Speeding up ruleutils' name de-duplication code, redux

From: Tom Lane <tgl(at)sss(dot)pgh(dot)pa(dot)us>
To: pgsql-hackers(at)lists(dot)postgresql(dot)org
Subject: Speeding up ruleutils' name de-duplication code, redux
Date: 2024-07-29 22:14:10
Message-ID: 2885468.1722291250@sss.pgh.pa.us
Views: Raw Message | Whole Thread | Download mbox | Resend email
Thread:
Lists: pgsql-hackers

When deparsing queries or expressions, ruleutils.c has to generate
unique names for RTEs and columns of RTEs. (Often, they're unique
already, but this isn't reliably true.) The original logic for that
involved just strcmp'ing a proposed name against all the ones already
assigned, which obviously is O(N^2) in the number of names being
considered.

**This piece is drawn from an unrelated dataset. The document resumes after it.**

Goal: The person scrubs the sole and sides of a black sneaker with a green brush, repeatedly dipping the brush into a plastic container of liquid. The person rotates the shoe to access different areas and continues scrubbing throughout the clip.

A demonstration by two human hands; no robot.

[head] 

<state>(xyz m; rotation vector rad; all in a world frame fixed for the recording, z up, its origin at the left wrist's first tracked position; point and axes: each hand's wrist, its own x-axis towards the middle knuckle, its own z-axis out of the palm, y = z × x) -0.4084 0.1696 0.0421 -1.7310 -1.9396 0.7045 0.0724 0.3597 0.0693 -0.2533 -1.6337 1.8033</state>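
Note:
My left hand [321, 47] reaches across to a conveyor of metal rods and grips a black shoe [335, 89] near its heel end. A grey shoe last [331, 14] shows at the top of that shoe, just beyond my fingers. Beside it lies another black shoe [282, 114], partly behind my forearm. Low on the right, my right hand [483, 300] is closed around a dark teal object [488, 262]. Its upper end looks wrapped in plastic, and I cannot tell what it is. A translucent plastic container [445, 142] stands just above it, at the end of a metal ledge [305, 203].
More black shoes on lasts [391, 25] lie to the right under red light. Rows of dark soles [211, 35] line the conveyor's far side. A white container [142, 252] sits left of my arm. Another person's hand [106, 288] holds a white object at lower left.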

Back in commit 8004953b5, we fixed that problem for
generation of unique RTE names, by using a hash table to remember the
already-assigned names. However, that commit did not touch the logic
for de-duplicating the column names within each RTE, explaining

In principle the same problem applies to the column-name-de-duplication
code; but in practice that seems to be less of a problem, first because
N is limited since we don't support extremely wide tables, and second
because duplicate column names within an RTE are fairly rare, so that in
practice the cost is more like O(N^2) not O(N^3). It would be very much
messier to fix the column-name code, so for now I've left that alone.

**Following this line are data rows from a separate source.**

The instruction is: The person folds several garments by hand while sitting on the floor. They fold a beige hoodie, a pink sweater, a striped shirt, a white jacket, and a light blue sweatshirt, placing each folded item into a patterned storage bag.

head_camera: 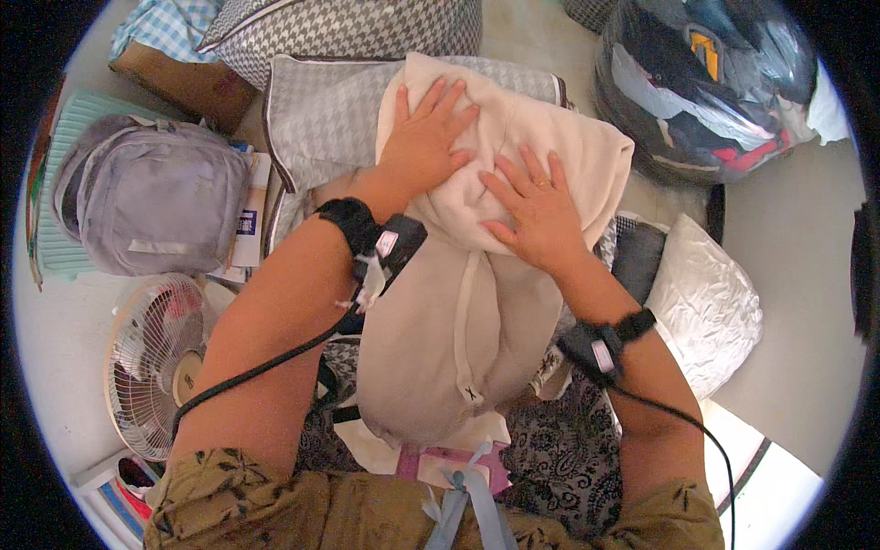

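Observation:
A beige soft-fabric garment (509, 130) lies folded before me, on top of grey houndstooth fabric with dark piping (309, 117). Its lower part (412, 330) hangs towards my lap in a rounded, pouch-like shape. Down that part runs a pale flat strap (467, 323) with a dark X mark at its end. My left hand (430, 141) presses flat on the upper left of the fold, fingers spread. On the right of the same fold rests my right hand (533, 206), also palm down with fingers apart and a ring on one finger. Neither hand grasps anything.
To the left are a grey backpack (165, 199) and an electric fan (155, 371). A houndstooth cushion (357, 34) stands at the back. Plastic-wrapped dark items (694, 89) sit back right, above a silvery crinkled bag (708, 309). Cables (254, 371) run from both wrist devices.

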Motion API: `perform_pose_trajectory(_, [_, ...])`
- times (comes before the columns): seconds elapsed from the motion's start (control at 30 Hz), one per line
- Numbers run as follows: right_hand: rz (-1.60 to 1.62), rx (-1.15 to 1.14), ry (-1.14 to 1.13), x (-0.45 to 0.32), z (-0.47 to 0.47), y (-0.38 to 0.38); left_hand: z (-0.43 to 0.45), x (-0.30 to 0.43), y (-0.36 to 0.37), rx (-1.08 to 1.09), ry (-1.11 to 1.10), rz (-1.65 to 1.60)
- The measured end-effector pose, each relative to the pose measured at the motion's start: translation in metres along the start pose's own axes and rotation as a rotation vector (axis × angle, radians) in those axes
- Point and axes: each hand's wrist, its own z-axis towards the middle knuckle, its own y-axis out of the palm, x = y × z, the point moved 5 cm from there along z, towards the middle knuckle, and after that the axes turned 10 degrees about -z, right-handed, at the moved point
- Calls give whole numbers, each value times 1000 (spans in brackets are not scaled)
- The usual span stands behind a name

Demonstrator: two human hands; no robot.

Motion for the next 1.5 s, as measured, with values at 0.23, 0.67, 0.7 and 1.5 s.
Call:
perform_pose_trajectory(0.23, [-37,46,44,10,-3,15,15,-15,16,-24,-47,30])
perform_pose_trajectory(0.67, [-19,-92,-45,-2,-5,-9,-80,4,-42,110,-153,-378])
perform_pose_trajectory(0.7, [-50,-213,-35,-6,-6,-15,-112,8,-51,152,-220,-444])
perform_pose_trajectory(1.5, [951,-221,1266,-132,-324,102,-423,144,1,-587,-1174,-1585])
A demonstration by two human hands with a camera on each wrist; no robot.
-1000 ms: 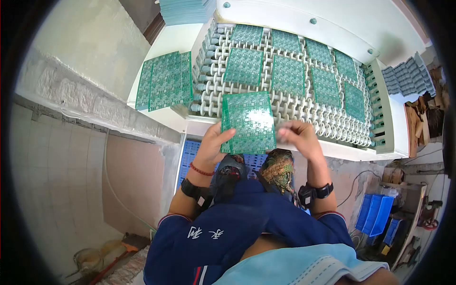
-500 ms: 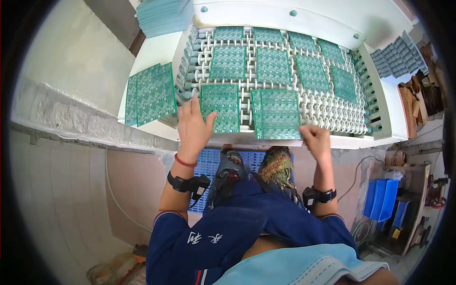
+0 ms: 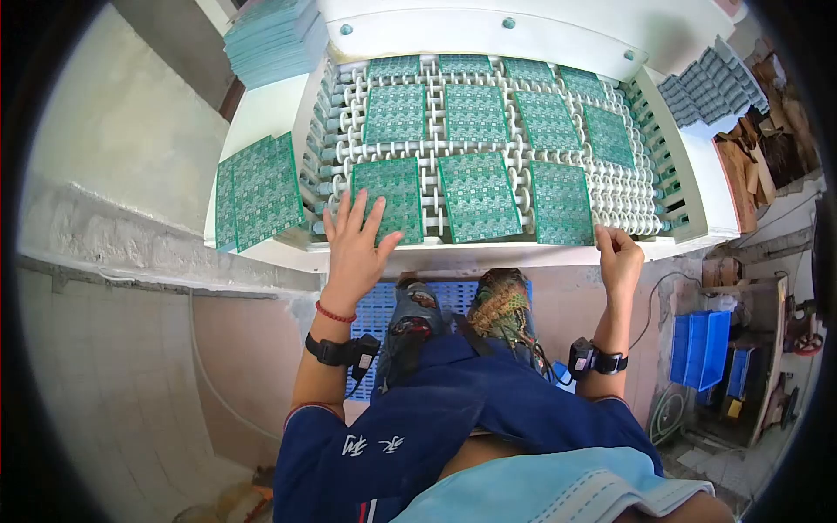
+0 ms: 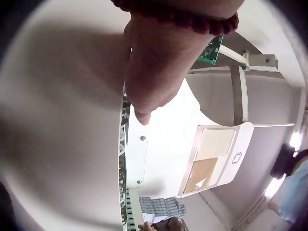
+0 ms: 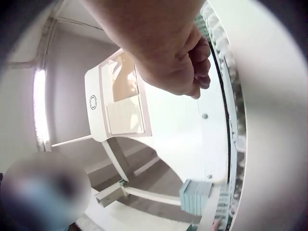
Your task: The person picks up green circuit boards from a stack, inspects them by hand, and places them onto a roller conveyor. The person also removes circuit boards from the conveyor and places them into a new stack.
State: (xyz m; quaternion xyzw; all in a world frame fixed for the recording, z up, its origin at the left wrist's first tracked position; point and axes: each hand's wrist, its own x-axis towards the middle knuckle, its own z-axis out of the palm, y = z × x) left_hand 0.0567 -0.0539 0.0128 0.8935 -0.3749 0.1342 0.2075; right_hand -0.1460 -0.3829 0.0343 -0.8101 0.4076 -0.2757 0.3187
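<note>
Three green circuit boards lie in the near row on the white roller conveyor in the head view. My left hand, fingers spread, rests over the lower left part of the leftmost board. The middle board sits slightly turned, apart from both hands. At the right, my right hand has curled fingers and pinches the lower right edge of the third board. In the wrist views the left hand and right hand show, with those boards hidden.
More circuit boards fill the farther conveyor rows. Overlapping boards lie on the left ledge, behind them a tall stack of blue-green sheets. A grey ridged stack stands at the right. Blue bins sit lower right.
The boards carried together between both hands went down onto the conveyor and spread into three side by side. My left hand let go and opened; my right hand moved right with the last board.
</note>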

But I think the time has come to do something about it. In [1]
I presented this Perl script to generate a database that gives
pg_upgrade indigestion:

-----
for (my $i = 0; $i < 100; $i++)
{
print "CREATE TABLE test_inh_check$i (\n";
for (my $j = 0; $j < 1000; $j++)
{
print "a$j float check (a$j > 10.2),\n";
}
print "b float);\n";
print "CREATE TABLE test_inh_check_child$i() INHERITS(test_inh_check$i);\n";
}
-----

On my development machine, it takes over 14 minutes to pg_upgrade
this, and it turns out that that time is largely spent in column
name de-duplication while deparsing the CHECK constraints. The
attached patch reduces that to about 3m45s.

(I think that we ought to reconsider MergeConstraintsIntoExisting's
use of deparsing to compare check constraints: it'd be faster and
probably more reliable to apply attnum translation to one parsetree
and then use equal(). But that's a matter for a different patch, and
this patch would still be useful for the pg_dump side of the problem.)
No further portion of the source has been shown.